Addendum
Average airline profit per passenger seat is US$5.45 – the cost of a Starbucks latte
The latest profit projections for the world’s airlines appear promising, but as ever the devil is in the detail. The truth is most carriers struggle to achieve reasonable returns for their businesses, reports associate editor and chief correspondent, Tom Ballantyne, from Geneva.
December 1st 2023
The International Air Transport Association (IATA) may have announced strengthened profit projections for airlines in 2023 and an expectation of improved income in 2024, but it also pointed out earlier this month the industry’s global net profitability is predicted to be well below the cost of capital in both years. Read More »
In hard figures, airlines are forecast to report a $23.3 billion net profit for 2023, a mere 2.6% net profit margin. In 2024, collective net profits for the world’s air carriers are predicted to reach $25.7 billion, an increase in net profit to 2.7%. IATA director general, Willie Walsh, said: “Although it sounds like a big figure on an aggregate basis, in margin terms we are still significantly below where we need to be and significantly below where we were pre-pandemic,” he said.

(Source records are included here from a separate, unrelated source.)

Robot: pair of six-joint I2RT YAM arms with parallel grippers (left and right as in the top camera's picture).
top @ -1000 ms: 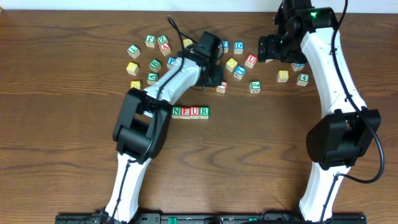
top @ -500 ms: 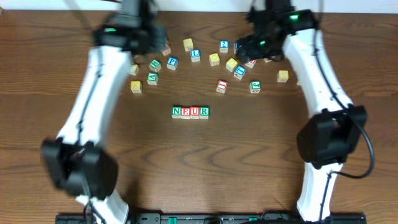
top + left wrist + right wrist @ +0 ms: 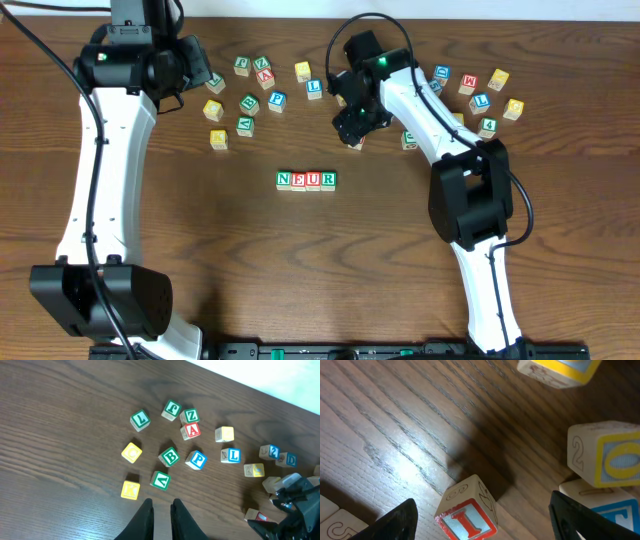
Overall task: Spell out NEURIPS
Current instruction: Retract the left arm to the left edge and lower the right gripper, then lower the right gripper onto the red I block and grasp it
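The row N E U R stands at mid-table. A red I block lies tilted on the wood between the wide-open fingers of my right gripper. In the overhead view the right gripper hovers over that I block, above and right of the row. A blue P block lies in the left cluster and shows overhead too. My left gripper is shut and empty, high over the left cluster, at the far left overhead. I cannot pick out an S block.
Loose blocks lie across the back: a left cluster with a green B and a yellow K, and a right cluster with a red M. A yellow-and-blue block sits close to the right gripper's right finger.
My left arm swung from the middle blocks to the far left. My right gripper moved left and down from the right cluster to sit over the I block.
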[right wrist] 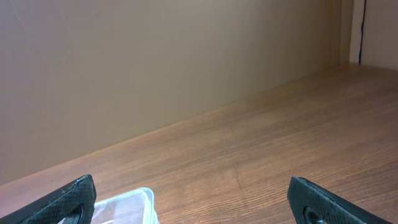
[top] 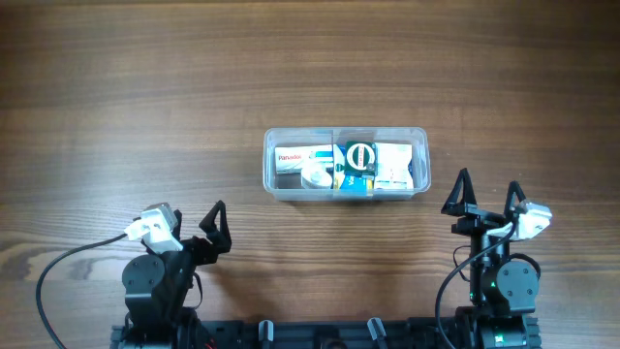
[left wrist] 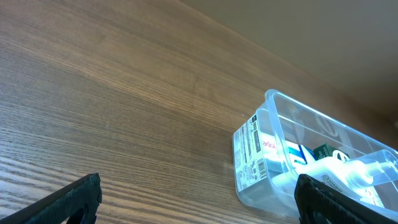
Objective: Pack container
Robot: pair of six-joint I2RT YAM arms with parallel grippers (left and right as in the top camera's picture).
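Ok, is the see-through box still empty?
No, the container has several small packages sitting side by side inside it.

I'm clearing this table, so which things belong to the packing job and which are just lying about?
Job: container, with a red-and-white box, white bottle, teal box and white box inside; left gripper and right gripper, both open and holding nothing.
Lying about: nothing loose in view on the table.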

Speaking at the airline association’s Global Media Day in Geneva in early December, Walsh said considering the major losses of recent years, the $25.7 billion net profit expected in 2024 is a tribute to aviation’s resilience. “The speed of the recovery has been extraordinary; yet it also appears that the pandemic has cost aviation about four years of growth,” he said.
“Of course, many airlines are doing better than that but many are struggling. On average, airlines will retain US$5.45 for every passenger carried - enough to buy a basic ‘grande latte’ at a London Starbucks.” The Starbucks profit margin was 11.5%, he added.
“This is far too little to build a future resilient to shocks for a critical global industry on which 3.5% of GDP depends and from which 3.05 million people directly earn their livelihoods. Airlines will always compete ferociously for their customers, but they remain far too burdened by onerous regulation, fragmentation, high infrastructure costs and a supply chain populated with oligopolies,” Walsh said.
He continued: “I think it’s wrong for people to talk about super profits. Yes, there are some airlines doing well, but in the main this industry is not recovering its cost of capital.
“We have done a lot of work on this. In all markets we examined air fares either have risen in line with general inflation or have lagged slightly behind general inflation. We have access to hundreds of millions of tickets sold and we have analyzed all of them.”
Consumers can expect airfares to continue to track rising costs, particularly oil, IATA predicts, but its data shows competition continues to drive price benefits for consumers. The average real return air fare in 2023 will be around $254, 20% lower than the average fare of $315 in 2019.
In the main, Walsh considered 2023 to be a good year for airlines, but added its members are frustrated by the lack of progress in resolving air traffic control issues in the U.S. and to a lesser degree in Europe and supply chain disruption that is limiting capacity expansion. “So the traffic growth during the year saw demand slightly outstripping capacity,” he said.
Global economic developments, easing inflation, low unemployment rates and strong travel demand are positive developments, Walsh said. Nonetheless, economic strains could arise, he warned. In China, slowing growth, high youth unemployment and disarray in property markets if not managed properly, could impact global business cycles. Similarly, should tolerance of high interest rates weaken, and unemployment rises significantly, the strong consumer demand that has supported the recovery could weaken, he said.
Walsh said there had been no progress on the airport charges front. “Airports still struggle to appreciate the need to act in a commercial fashion. If they are in most cases regulators, monopolies or quasi-monopolies with little incentive to perform in an efficient manner, we will have to continue to focus on this. Many airports aim to significantly increase charges in 2024 way beyond any inflationary issues we have faced in 2023,” he said.
IATA is predicting global cargo revenue to fall to $111 billion in 2024. “It is down sharply from an extraordinary peak of $210 billion in 2021, but it is above 2019 revenues of $101 billion. Yields are being negatively impacted by belly capacity and stagnating international trade, it said.
Whatever challenges airlines face, there is little doubt they will have no difficulty filling their planes with passengers. IATA’s November 2023 passenger polling data revealed more than a third of travelers are traveling more often than they did pre-pandemic. Around 49% of respondents said their travel habits now match their pre-pandemic patterns and only 18% said they were traveling less. Approximately 44% of those surveyed intended to travel more in the next 12 months than in the previous 12 months.